Frequently Asked Questions

What you need to know about gas-powered leaf blowers and the push for a ban in Croton-on-Hudson.

The Problem

What's wrong with gas-powered leaf blowers?

Gas-powered leaf blowers (GPLBs) produce noise levels exceeding 100 decibels — louder than a chainsaw — and emit a toxic mix of carbon monoxide, nitrogen oxides, and fine particulate matter. A single commercial gas blower running for one hour can emit as much smog-forming pollution as driving a car 1,100 miles.

The harm isn't limited to the environment. Prolonged exposure damages hearing, and the ultrafine particles they kick up are linked to respiratory illness, cardiovascular problems, and increased health risks for children, the elderly, and pets.

Who is most affected?

The landscaping workers who operate these machines all day — often without adequate hearing protection — bear the greatest burden. But the impact extends to every resident: noise that makes it impossible to enjoy a yard, open a window, or hold a conversation outdoors, and air pollution that lingers long after the blower stops.

Children, the elderly, people with respiratory conditions, and pets are especially vulnerable to the particulate matter GPLBs stir up and emit.

A ban on gas equipment is also a win for the workers themselves. Electric blowers are lighter, produce no exhaust at the operator's face, and run at a fraction of the noise level. Companies that switch to electric are offering their crews healthier, safer working conditions — and as awareness grows, that becomes a competitive advantage for attracting and retaining skilled workers.

When is the problem worst?

Spring and fall are peak seasons, but commercial landscaping crews use GPLBs year-round in Croton — for leaf cleanup, grass clippings, driveway clearing, and general property maintenance. There is no true off-season.

What about all the other noise in the village? Why single out leaf blowers?

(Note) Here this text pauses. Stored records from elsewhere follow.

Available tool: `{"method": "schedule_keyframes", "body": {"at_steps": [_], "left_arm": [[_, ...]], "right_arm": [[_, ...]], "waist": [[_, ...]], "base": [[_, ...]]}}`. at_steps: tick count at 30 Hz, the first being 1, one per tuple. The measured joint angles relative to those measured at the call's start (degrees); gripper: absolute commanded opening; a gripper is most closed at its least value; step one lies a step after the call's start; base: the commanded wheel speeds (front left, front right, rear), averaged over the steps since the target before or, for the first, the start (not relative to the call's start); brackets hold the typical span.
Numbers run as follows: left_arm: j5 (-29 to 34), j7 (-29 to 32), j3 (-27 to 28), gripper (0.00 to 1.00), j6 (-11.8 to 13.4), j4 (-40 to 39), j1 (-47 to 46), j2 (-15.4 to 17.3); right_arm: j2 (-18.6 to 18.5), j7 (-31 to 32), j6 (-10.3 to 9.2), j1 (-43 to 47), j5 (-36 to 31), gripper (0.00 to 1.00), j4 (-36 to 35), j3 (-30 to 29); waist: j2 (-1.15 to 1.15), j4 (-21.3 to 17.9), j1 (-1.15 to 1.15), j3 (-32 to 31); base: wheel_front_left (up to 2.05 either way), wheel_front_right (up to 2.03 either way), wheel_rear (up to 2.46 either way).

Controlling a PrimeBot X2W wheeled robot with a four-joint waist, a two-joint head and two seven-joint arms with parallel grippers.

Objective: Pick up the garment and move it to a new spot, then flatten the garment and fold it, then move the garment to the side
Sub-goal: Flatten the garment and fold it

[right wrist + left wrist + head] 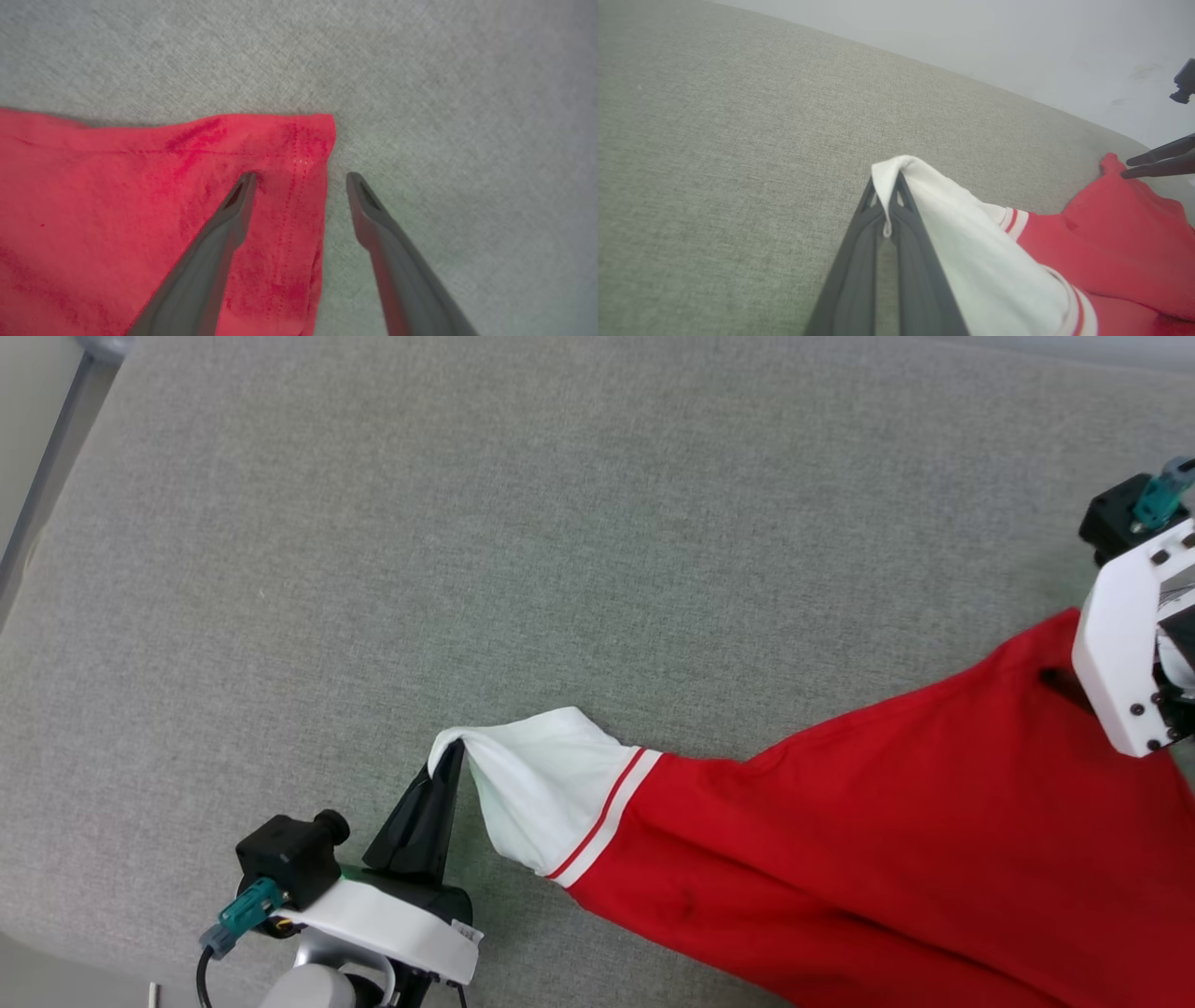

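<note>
— Grey woven surface [467, 523] all the way across, pale wall [1017, 37] behind it. What's the left gripper [455, 751] doing?

— Clenched tight on the edge of the white sleeve [537, 784], low and left of centre in the head view, lifting it to a peak.

— And the right gripper [301, 175]?

— Spread wide, grasping nothing. One fingertip sits on the red corner [303, 140]; the other is over bare grey.

— Where's the garment [887, 831]?

— Stretched from the sleeve across the lower right of the head view, body lying on the surface.
</note>
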Motion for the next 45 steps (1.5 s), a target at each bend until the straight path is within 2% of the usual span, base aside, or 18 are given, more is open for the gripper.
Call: {"method": "schedule_keyframes", "body": {"at_steps": [11, 12, 13, 23, 33, 38, 45], "left_arm": [[0.91, -0.10, 0.40, 0.00, -1.00, 1.30, -1.64, -1.52], [0.92, -0.10, 0.49, 0.00, -1.03, 1.43, -1.78, -1.56], [0.92, -0.11, 0.58, 0.00, -1.10, 1.58, -1.79, -1.58], [1.34, -0.19, 1.83, 0.00, -1.48, 2.82, -0.57, -0.73], [1.93, 0.60, 3.00, 0.00, -0.81, -0.29, -0.08, 2.37], [2.71, 1.31, 4.26, 0.00, 0.38, -3.55, -2.05, 3.85], [4.38, 3.04, 5.97, 0.00, 2.32, -8.61, -6.77, 5.90]], "right_arm": [[-1.08, -1.57, -0.11, -3.13, 2.50, 1.00, 5.10, 8.15], [-1.12, -2.13, -0.11, -3.41, 2.76, 0.57, 5.33, 8.66], [-1.18, -3.18, -0.11, -3.53, 2.99, 0.00, 5.78, 9.07], [1.25, -14.57, 0.00, -4.51, 5.93, 0.00, 10.22, 11.36], [1.47, -27.89, 0.00, -3.90, 8.20, 0.00, 9.20, 11.59], [1.96, -33.10, 0.00, -2.76, 8.61, 0.00, 8.21, 9.38], [2.44, -39.03, 0.00, -0.12, 7.79, 0.00, 5.13, 3.14]], "waist": [[0.00, 0.90, -0.02, 2.97], [0.00, 0.85, -0.02, 2.98], [0.00, 0.78, -0.02, 2.95], [0.00, -0.91, -0.01, -1.06], [0.00, -4.16, -0.01, -8.07], [0.00, -6.06, -0.01, -11.06], [0.00, -8.24, -0.01, -13.91]], "base": [[0.00, 0.00, 0.00], [0.00, 0.00, 0.00], [0.00, 0.00, 0.00], [0.00, 0.00, 0.00], [0.00, 0.00, 0.00], [0.00, 0.00, 0.00], [0.00, 0.00, 0.00]]}}
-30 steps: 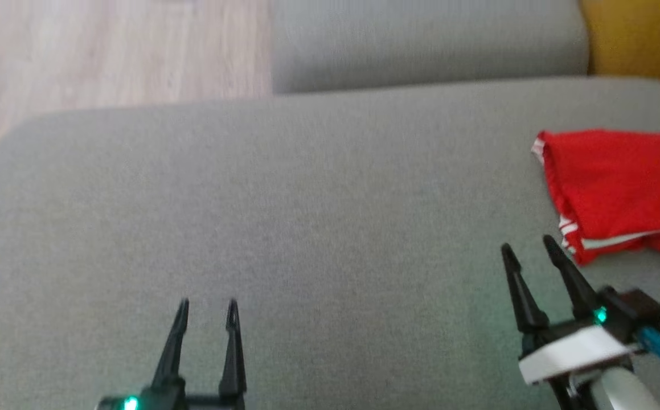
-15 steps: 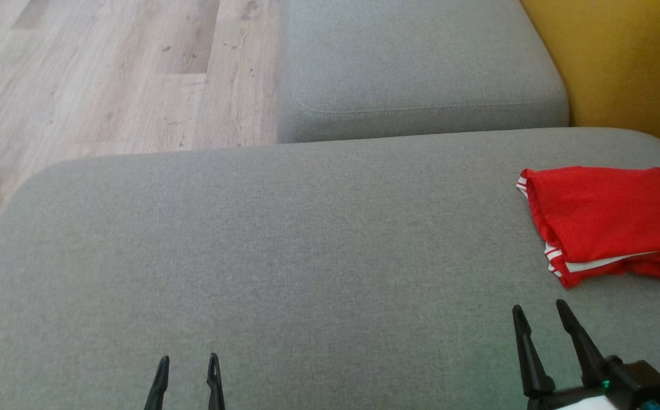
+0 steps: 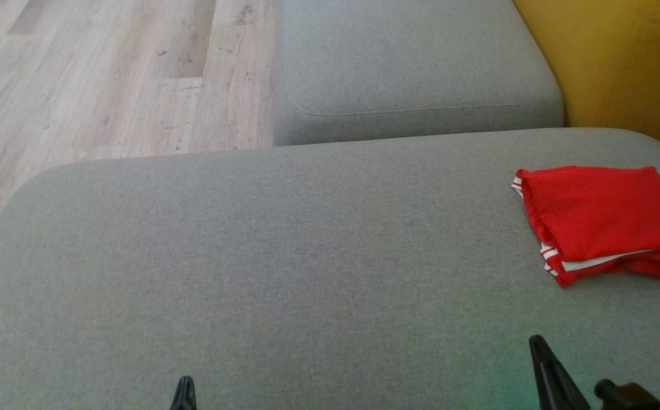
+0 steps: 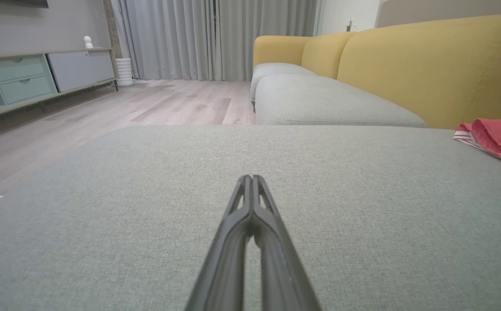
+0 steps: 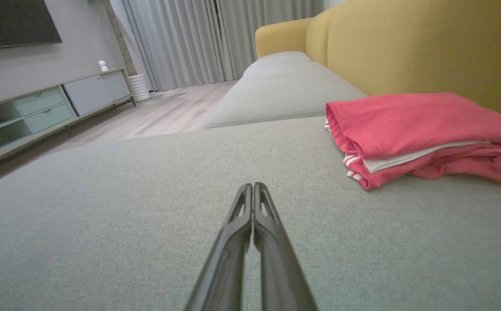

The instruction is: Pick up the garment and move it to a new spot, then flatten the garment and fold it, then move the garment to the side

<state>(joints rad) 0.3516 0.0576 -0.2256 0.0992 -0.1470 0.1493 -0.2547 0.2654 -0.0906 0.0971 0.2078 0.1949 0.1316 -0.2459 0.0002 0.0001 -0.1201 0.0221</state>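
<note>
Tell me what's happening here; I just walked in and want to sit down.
The red garment lies folded on the grey sofa cushion at the robot's right, near the yellow backrest. The left gripper and right gripper are both shut, empty and clear of it. The task looks about finished.

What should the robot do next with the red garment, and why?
Probably just park its arms: the red garment already lies folded at the right side of the cushion, and the left pincer and right pincer are shut, empty and apart from it.
</note>
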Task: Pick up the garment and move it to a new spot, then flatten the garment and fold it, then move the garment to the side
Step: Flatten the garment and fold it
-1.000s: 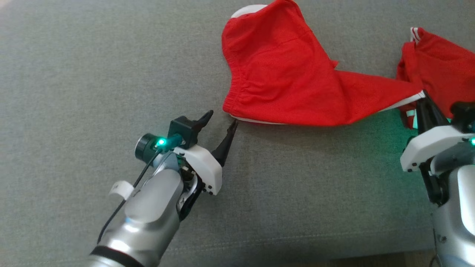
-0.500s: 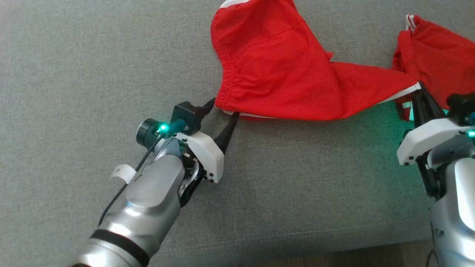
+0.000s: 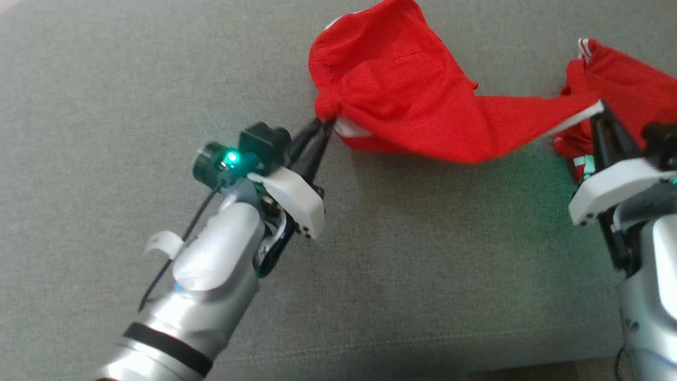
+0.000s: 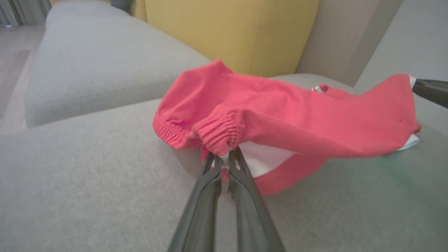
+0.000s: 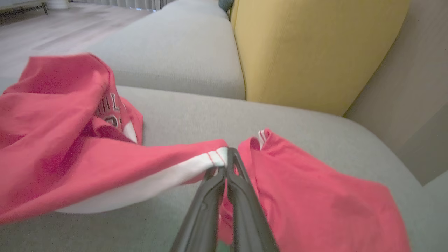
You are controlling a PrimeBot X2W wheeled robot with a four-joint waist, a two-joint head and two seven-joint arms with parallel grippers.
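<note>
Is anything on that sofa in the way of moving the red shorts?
Nothing visible. The left gripper and right gripper both pinch the red shorts; the yellow cushion stands behind them.

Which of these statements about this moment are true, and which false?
1. The left gripper is shut on the red garment's elastic waistband. True.
2. The right gripper is open, clear of the cloth. False: it is shut on a white-trimmed edge.
3. The red garment lies folded flat. False: it is bunched, stretched between both grippers.
4. A yellow cushion stands behind the grey sofa seat. True.
</note>
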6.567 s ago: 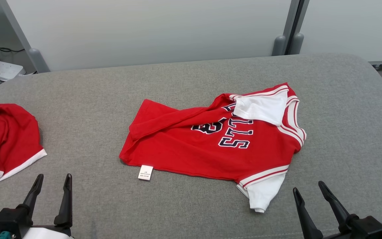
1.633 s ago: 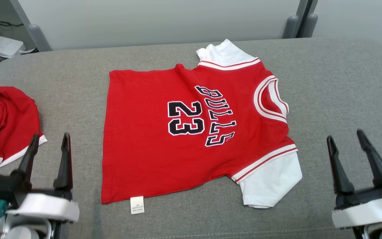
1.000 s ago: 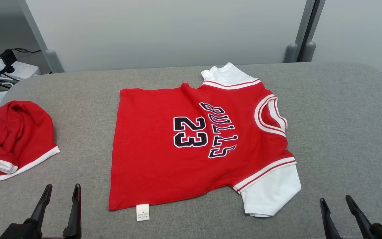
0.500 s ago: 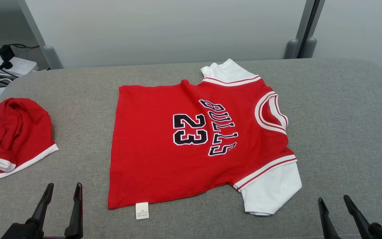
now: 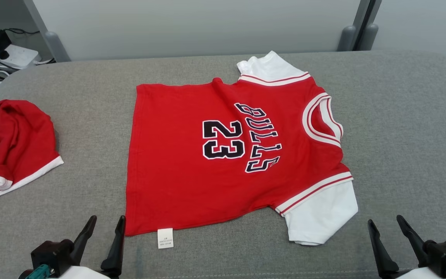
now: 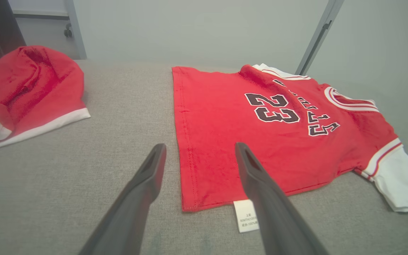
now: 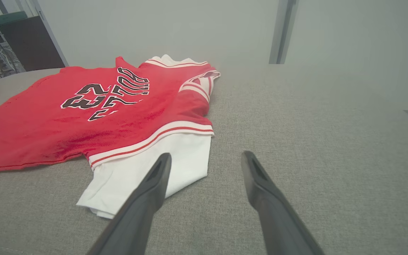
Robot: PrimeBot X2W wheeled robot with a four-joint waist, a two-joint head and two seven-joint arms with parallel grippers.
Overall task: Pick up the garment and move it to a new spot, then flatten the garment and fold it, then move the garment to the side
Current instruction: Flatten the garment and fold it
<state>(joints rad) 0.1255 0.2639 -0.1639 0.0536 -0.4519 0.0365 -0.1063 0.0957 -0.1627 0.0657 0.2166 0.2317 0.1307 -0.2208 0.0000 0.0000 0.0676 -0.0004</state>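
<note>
The garment (image 5: pixel 223 155) lies spread flat in the middle of the grey bench (image 5: pixel 401 128), print side up, collar to the robot's right and hem to its left. A few seconds back it was a rumpled heap with one side flopped over the lettering. Now the number and letters read clear, and both white sleeves (image 5: pixel 323 217) are out. So the flattening looks about done, and I'd say the fold comes next. One small ridge (image 5: pixel 217 83) still stands at the far edge by the upper sleeve.

Near the front hem corner, the care label (image 5: pixel 165 237) pokes out onto the bench. The left pincer (image 5: pixel 107 219) has crept in towards that corner over the last half second, fingers spread wide, nothing between them. In the left wrist view it (image 6: pixel 200 147) straddles the hem line without touching cloth. The right pincer (image 5: pixel 385 221) sits just beyond the near sleeve, also spread and empty. The head camera has dipped a little, so the whole scene rides higher. Off at the left edge, a second red garment (image 5: pixel 10 147) sits bundled, well apart.
</note>
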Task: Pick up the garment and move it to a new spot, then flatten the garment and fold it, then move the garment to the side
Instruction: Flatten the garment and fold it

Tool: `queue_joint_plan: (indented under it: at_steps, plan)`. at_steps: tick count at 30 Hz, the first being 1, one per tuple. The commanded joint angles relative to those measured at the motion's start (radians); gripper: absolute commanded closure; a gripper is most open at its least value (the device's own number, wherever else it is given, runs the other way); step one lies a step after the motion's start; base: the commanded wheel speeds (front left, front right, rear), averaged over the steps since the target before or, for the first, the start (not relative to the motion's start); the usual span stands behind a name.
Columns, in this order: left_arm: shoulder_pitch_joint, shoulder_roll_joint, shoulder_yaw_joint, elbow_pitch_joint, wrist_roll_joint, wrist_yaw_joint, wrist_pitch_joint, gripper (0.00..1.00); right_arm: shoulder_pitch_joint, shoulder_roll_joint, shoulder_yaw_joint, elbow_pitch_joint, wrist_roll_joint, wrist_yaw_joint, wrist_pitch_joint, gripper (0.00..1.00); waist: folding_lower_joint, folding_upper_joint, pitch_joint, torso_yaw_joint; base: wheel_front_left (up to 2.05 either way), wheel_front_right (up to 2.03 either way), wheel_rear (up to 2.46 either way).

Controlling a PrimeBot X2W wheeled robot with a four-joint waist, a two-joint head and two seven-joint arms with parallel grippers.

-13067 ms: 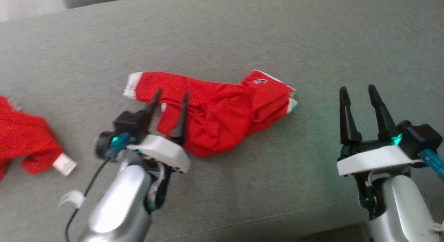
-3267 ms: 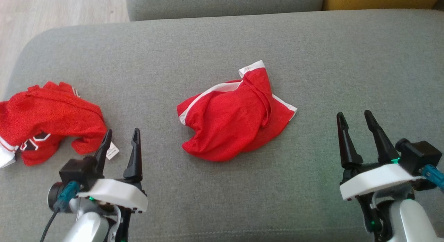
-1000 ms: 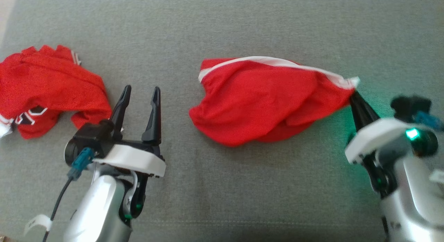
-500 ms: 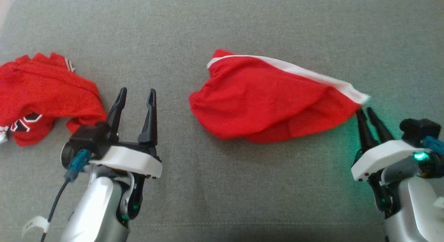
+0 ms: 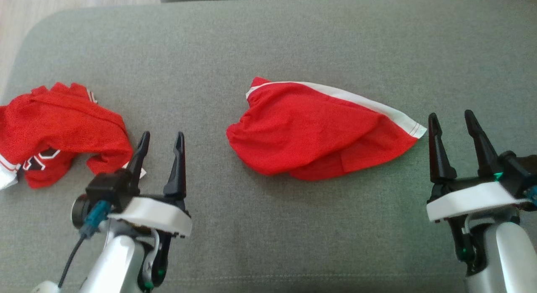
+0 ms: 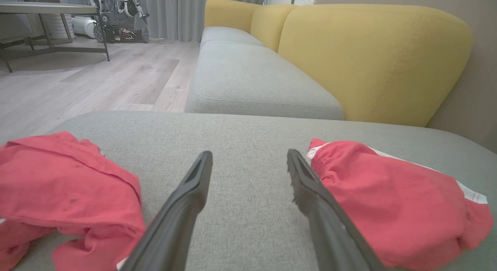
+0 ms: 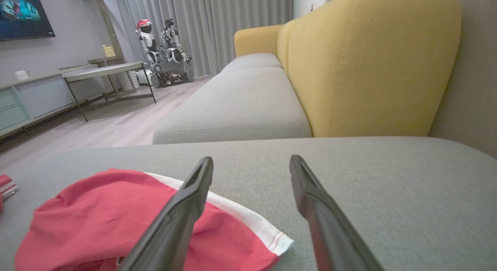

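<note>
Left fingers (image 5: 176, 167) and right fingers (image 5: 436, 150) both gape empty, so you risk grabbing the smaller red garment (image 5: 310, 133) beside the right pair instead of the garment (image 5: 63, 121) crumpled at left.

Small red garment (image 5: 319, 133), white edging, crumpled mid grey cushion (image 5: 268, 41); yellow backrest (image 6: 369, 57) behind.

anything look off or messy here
Both clothes are rumpled: the red T-shirt lies bunched near the left edge of the cushion, and the smaller red garment sits creased mid-cushion. Nothing spilled or damaged.
</note>
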Motion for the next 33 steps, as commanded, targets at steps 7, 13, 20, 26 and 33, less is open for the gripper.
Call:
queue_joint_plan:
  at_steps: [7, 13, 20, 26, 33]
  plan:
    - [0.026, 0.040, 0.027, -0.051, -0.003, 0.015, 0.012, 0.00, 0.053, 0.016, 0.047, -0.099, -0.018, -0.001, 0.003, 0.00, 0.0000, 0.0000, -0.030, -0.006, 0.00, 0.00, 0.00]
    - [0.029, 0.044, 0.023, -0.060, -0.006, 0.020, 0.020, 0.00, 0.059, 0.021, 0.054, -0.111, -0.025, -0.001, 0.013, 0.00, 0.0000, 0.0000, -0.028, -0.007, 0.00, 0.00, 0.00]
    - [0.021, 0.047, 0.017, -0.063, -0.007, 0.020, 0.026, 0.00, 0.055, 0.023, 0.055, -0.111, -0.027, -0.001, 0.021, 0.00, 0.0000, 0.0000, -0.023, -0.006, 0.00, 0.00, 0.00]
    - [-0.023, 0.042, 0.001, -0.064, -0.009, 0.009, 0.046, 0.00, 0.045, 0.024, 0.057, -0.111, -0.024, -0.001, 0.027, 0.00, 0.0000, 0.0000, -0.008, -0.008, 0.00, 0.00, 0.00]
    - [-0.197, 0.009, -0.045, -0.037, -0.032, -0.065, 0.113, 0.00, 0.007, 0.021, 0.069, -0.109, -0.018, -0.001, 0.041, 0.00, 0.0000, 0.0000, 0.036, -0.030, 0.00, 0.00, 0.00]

Leaf blowers are unique in the combination of harm they cause. Unlike a passing truck or a neighbor's lawnmower, commercial gas blowers operate at 100+ decibels for extended periods — sometimes hours at a stretch — and emit a toxic exhaust plume while doing it. No other common residential noise source combines that level of sustained volume with direct air pollution.

They're also one of the easiest noise sources to eliminate. Proven, affordable alternatives exist today. You can't ask someone to switch to an electric delivery truck, but you can absolutely switch to an electric leaf blower.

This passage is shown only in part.